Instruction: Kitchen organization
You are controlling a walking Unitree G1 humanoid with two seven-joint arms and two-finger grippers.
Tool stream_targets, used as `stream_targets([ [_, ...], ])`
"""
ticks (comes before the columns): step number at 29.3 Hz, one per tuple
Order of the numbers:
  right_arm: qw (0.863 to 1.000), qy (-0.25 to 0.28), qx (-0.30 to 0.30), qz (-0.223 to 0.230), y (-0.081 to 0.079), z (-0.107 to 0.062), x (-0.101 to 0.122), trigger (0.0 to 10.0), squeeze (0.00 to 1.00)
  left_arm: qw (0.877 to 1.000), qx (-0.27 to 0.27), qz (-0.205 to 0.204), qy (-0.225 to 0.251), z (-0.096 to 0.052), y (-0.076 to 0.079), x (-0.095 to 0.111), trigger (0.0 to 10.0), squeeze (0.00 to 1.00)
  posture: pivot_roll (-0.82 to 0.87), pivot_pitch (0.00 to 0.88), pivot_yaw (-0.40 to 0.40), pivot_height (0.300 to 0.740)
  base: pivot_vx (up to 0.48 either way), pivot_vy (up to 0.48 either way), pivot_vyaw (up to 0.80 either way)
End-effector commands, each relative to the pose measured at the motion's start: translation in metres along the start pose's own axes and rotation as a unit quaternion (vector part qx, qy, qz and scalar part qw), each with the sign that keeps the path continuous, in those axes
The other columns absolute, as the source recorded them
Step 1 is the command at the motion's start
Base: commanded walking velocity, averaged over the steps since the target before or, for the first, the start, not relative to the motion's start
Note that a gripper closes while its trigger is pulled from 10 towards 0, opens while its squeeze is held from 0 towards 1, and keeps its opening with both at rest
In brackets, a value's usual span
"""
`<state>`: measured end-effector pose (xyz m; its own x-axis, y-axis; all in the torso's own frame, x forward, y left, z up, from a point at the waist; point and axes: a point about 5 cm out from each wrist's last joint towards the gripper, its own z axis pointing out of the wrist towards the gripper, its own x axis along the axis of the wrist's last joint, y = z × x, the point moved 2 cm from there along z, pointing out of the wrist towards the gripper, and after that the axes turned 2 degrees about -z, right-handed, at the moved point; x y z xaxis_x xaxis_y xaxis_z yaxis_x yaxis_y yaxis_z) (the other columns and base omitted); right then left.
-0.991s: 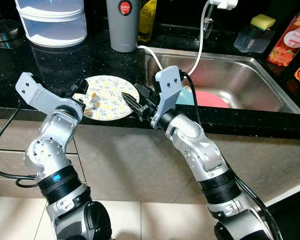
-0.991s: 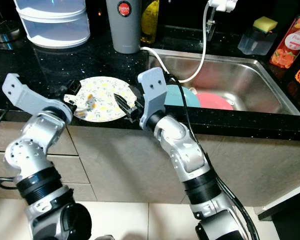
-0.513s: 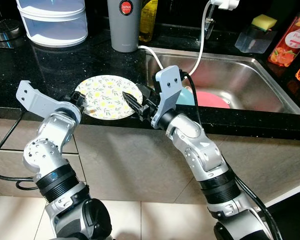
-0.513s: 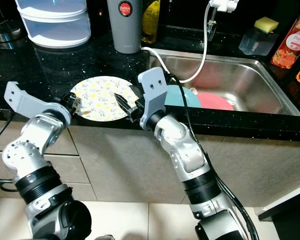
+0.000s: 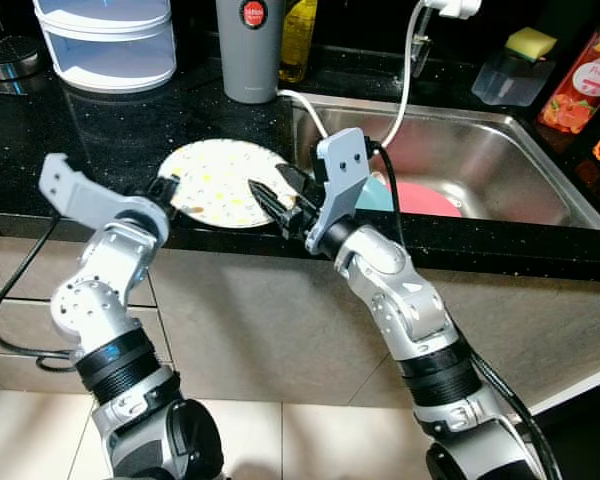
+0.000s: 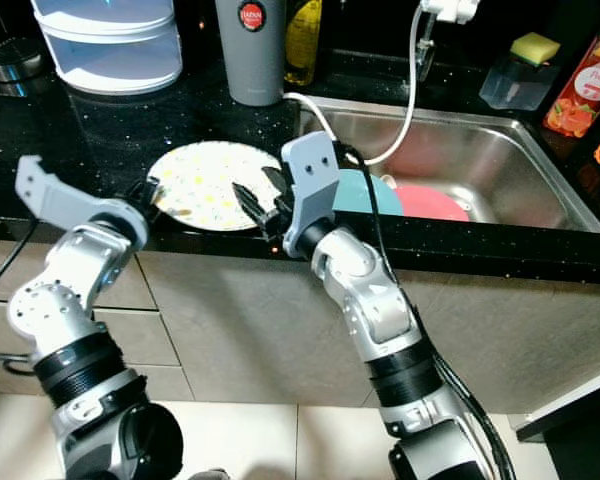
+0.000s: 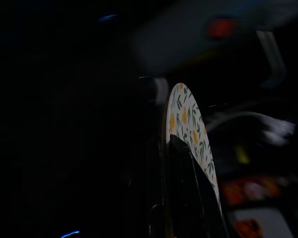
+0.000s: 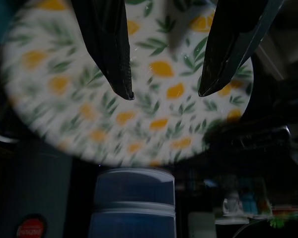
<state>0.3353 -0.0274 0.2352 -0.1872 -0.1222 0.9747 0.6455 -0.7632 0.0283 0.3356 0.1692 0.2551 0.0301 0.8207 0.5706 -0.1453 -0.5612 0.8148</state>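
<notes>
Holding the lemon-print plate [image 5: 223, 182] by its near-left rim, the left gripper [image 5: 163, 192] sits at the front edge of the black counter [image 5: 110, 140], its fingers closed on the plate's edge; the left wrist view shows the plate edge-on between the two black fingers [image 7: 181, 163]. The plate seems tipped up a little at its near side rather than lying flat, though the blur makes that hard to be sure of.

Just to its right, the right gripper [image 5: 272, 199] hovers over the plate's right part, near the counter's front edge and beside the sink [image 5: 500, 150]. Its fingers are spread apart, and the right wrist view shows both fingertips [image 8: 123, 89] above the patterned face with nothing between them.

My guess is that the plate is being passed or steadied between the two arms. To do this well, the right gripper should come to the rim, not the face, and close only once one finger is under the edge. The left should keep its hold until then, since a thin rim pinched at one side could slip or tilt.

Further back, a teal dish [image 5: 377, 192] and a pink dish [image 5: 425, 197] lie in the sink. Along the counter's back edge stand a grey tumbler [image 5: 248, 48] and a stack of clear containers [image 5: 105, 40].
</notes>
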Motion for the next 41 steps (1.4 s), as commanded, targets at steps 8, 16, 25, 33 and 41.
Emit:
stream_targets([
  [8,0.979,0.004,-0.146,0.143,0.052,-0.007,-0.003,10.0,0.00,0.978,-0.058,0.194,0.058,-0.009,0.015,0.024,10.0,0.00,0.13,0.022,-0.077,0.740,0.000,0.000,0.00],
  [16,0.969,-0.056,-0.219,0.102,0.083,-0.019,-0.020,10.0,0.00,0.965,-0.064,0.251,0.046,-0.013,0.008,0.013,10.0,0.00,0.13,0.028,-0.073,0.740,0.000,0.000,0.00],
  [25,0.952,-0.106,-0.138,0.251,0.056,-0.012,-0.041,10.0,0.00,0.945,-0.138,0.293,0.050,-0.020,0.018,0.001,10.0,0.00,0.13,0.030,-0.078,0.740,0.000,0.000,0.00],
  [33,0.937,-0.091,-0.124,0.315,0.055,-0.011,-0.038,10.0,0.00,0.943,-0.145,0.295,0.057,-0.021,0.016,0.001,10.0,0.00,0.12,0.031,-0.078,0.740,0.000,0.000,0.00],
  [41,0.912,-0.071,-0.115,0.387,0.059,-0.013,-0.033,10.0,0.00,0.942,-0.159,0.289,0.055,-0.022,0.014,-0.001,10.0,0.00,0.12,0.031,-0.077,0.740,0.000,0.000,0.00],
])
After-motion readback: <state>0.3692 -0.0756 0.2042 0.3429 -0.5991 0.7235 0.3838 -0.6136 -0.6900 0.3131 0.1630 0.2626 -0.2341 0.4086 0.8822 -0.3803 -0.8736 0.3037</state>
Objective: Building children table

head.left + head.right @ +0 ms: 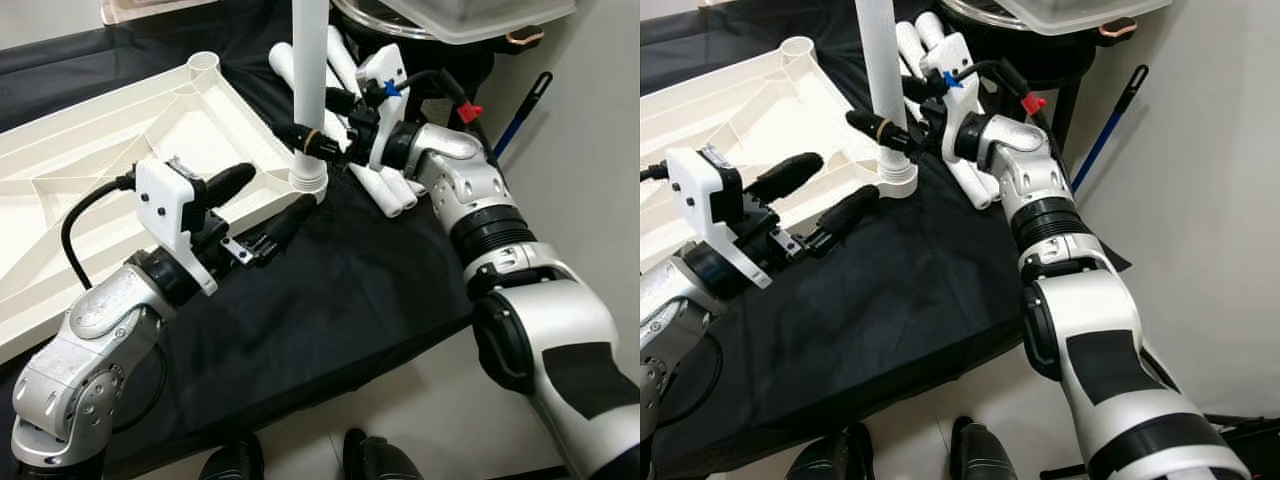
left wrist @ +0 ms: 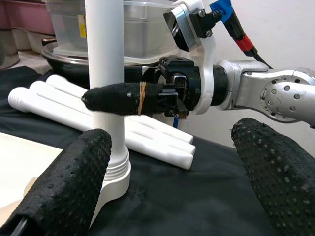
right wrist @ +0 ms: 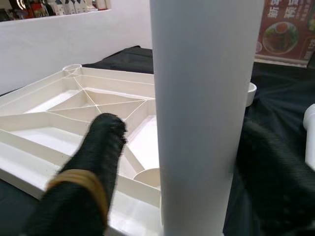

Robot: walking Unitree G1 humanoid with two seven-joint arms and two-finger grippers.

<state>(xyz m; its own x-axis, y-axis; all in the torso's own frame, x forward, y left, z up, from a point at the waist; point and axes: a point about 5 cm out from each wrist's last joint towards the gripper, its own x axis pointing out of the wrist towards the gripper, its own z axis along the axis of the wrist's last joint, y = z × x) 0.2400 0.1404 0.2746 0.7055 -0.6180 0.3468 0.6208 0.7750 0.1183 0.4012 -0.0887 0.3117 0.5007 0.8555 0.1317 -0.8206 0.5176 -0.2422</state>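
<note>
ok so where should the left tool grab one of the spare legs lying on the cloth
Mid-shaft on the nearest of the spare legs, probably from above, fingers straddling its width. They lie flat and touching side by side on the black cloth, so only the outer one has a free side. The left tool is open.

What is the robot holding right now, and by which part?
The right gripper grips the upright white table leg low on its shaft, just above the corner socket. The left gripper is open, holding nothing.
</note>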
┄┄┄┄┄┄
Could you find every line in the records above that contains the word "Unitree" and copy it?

RESPONSE TO THE EXERCISE
You are controlling a walking Unitree G1 humanoid with two seven-joint arms and two-finger grippers.
Robot: walking Unitree G1 humanoid with two seven-joint arms and two-finger grippers.

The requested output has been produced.